Overview
Haemoptysis refers to coughing up blood from the vessels in your respiratory tract below your voice box. Massive haemoptysis accounts for approximately 5% of cases of haemoptysis and is a life-threatening condition because it can result in asphyxiation (lack of oxygen). Because of the severity of the consequences, patients with haemoptysis need to be examined and treated as soon as possible.
Massive haemoptysis refers to when a patient coughs up between 100-1,000 ml of blood in 24 hours, but smaller amounts of blood can also be life-threatening, and so require interventional management.
Diagnosis
In 90% of cases, the source of the bleeding is in the bronchi, the airways of the respiratory tract which conduct air into the lungs. In 5% of cases, the source of the bleeding is in the pulmonary system, which is the system that carries de-oxygenated blood away from the heart to the lungs and returns oxygenated blood back to the heart. There are a number of causes for haemoptysis, including tuberculosis, bronchitis and trauma.
The first step for evaluating haemoptysis is a chest radiograph, although the findings appear normal in up to 30% of cases. Another useful diagnostic approach is a bronchoscopy, in which an imaging device is inserted into the airway. CT may be used to find the source of the bleeding and to identify the cause.
Treatment
The treatment of choice for massive haemoptysis is bronchial artery embolisation, a minimally invasive technique performed by an interventional radiologist. The interventional radiologist inserts a catheter into the patient’s femoral vein (in the upper thigh) using fluoroscopy for guidance. The interventional radiologist then directs the catheter to the bronchial artery and inserts embolisation materials into the branch of the bronchial artery responsible for the bleeding to block the area, stopping the bleeding. The patient will have an angiography after the embolisation procedure to confirm if the procedure has been successful.

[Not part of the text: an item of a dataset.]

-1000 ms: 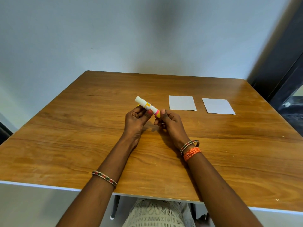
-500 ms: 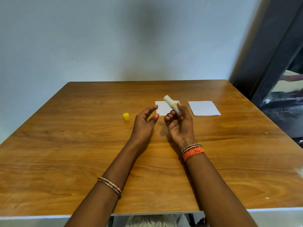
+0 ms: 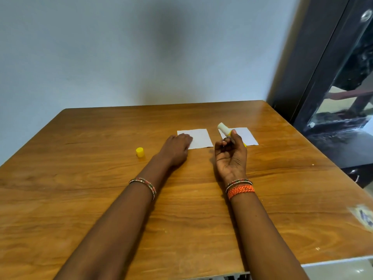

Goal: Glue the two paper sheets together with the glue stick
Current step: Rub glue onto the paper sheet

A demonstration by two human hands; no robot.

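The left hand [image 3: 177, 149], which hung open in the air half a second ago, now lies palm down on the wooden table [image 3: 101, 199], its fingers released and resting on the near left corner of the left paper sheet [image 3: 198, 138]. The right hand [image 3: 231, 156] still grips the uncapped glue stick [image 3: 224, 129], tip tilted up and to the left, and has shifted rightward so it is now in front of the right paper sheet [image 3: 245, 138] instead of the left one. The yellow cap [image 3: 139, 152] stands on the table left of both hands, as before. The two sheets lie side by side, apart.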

The treatment has high rates of immediate clinical success. If the bleeding recurs, the embolisation procedure can be repeated. There are a number of possible complications, including chest pain and difficulty swallowing. The most serious complication is inflammation of the spinal cord, but this only occurs in 1.4-6.5% of cases.

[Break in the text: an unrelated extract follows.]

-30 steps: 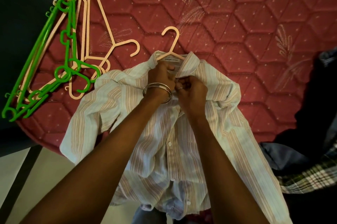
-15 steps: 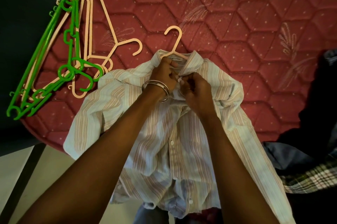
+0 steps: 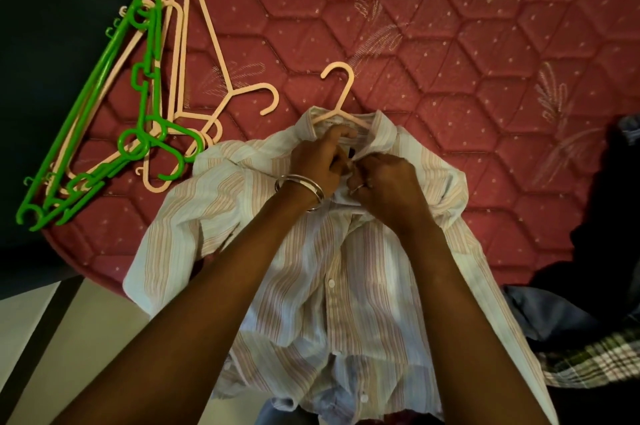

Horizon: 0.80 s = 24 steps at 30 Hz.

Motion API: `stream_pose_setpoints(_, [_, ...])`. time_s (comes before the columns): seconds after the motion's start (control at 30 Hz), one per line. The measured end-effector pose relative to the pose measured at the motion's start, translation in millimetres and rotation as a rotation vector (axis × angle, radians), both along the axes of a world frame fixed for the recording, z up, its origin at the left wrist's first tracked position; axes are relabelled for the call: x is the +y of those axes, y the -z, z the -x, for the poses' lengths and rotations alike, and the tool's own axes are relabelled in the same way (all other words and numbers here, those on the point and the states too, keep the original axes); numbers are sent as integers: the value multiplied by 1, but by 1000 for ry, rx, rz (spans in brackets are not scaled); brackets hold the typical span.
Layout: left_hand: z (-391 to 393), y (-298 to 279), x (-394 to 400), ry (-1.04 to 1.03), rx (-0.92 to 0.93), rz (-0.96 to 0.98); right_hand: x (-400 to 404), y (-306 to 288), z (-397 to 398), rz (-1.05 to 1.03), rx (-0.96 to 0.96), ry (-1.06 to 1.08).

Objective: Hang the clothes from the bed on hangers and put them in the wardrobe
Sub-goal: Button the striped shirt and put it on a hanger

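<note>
A pale striped shirt (image 3: pixel 322 289) lies spread on the red quilted mattress (image 3: pixel 433 43), front side up. A peach hanger (image 3: pixel 341 92) sits inside its collar, with the hook sticking out above. My left hand (image 3: pixel 317 161), with metal bangles on the wrist, pinches the shirt's placket just below the collar. My right hand (image 3: pixel 389 178), wearing a ring, pinches the opposite edge of the placket at the top button. The two hands meet at the neck opening, and the button itself is hidden between the fingers.
A pile of green hangers (image 3: pixel 104 106) and peach hangers (image 3: pixel 194 78) lies at the mattress's left corner. Dark clothes (image 3: pixel 606 216) and a plaid garment (image 3: pixel 595 359) lie at the right. Pale floor (image 3: pixel 52 338) shows at the lower left.
My hands have stayed at the collar with small finger shifts on the placket. The view has drifted slightly, so the shirt and hangers sit a little lower in frame.
</note>
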<state>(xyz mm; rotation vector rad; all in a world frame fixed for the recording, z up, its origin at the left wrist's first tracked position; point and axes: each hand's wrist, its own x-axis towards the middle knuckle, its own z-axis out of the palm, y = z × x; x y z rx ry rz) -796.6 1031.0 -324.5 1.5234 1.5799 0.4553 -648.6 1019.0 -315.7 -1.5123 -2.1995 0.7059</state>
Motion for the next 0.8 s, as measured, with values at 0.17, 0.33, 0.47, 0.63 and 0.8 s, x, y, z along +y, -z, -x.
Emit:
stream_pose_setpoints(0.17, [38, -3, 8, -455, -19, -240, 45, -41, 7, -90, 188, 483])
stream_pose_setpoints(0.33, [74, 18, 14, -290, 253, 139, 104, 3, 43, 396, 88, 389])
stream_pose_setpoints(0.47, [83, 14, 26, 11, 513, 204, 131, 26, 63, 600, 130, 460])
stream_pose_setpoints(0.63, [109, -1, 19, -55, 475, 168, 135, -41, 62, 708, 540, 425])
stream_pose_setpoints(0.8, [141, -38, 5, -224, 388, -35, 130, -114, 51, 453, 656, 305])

There are surgical treatments available, but these are reserved for cases where the embolisation procedure is unsuccessful or if the condition recurs after multiple embolisation procedures. Surgery has a mortality rate of 14-18%.
Other treatments include endobronchial tamponade, which is the use of an absorbent plug to stop the bleeding, and is used in patients who are not suitable candidates for embolisation or surgery. Another option is rigid bronchoscopy, which may be used to treat patients whose blood flow is impaired or who have breathing problems. Bronchoscopy can be used to clear the airways and aid physicians to carry out treatments.